Google Interview Question
Software Engineer / DevelopersYou are inserting same element multiple times in the heap.
For exmaple
when you cosider a[0]+b[0] as first element you will inert a[0]+b[1] and a[1]+b[0]
Now heap contains 2 element. Suppose a[0]+b[1] is largest in heap than you will add a[1]+b[1] and a[0]+b[2] in heap now heap contains a[1]+b[0], a[1]+b[1] and a[0]+b[2]
Now if a[1]+b[0] is largest in heap you will add a[1]+b[1] and a[2]+b[0] in heap.

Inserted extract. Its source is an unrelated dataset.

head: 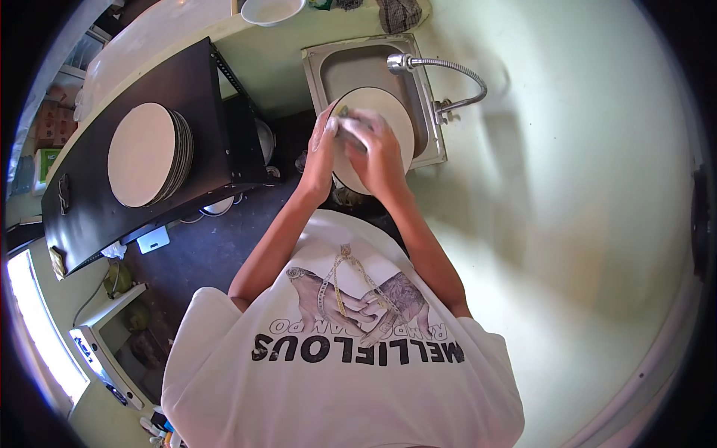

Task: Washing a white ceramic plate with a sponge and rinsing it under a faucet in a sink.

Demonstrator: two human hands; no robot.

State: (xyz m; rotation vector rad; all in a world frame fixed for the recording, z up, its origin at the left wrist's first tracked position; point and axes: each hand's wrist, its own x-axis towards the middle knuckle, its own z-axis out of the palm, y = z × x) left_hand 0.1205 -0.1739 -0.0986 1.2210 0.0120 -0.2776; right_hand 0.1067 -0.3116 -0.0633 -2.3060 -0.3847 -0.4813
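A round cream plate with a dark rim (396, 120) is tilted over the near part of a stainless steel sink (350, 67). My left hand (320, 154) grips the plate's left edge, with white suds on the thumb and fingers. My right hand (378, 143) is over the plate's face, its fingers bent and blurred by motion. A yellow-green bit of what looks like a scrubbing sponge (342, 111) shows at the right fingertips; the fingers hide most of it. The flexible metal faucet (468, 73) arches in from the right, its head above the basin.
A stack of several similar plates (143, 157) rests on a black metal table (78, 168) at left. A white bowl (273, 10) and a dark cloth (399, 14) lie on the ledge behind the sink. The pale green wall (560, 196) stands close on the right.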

but heap already contains a[1]+b[1] in heap and due to this you will loose track of elements.
Fix: for a[i] + b[j] insert a[i+1]+b[j] and a[i]+b[j+1] if i ==0
insert a[i] + b[i+1] else
I think this problem has a simple dynamic programming solution without using any heaps. We maintain a table t containing pairs, with t[0] = (0,0) (that is, a pair of zeros). The ith element of this table denotes the indices of the elements from "a" and "b" which we should add together to get the ith maximum sum possible.
Now t[k] is (x1, y1) where
x = t[k-1].first;
y = t[k-1].second;
if ((a[x+1]+b[y]) > (a[x]+b[y+1])) {
x1 = x+1
y1 = y
} else {
x1 = x
y = y+1
}
So, if you want to calculate the 5th maximum sum we fill our table from 1..5, then return a[t[5].first]+b[t[5].second]
I dont think that it would work because considering the following arrays:
A: 39,31,27,21
B: 70,29,5,1
It is clear that the largest would be A[0]+B[0] but for the next largest you need do some comparisons which is why a[t[5].first]+b[t[5].second] will not work.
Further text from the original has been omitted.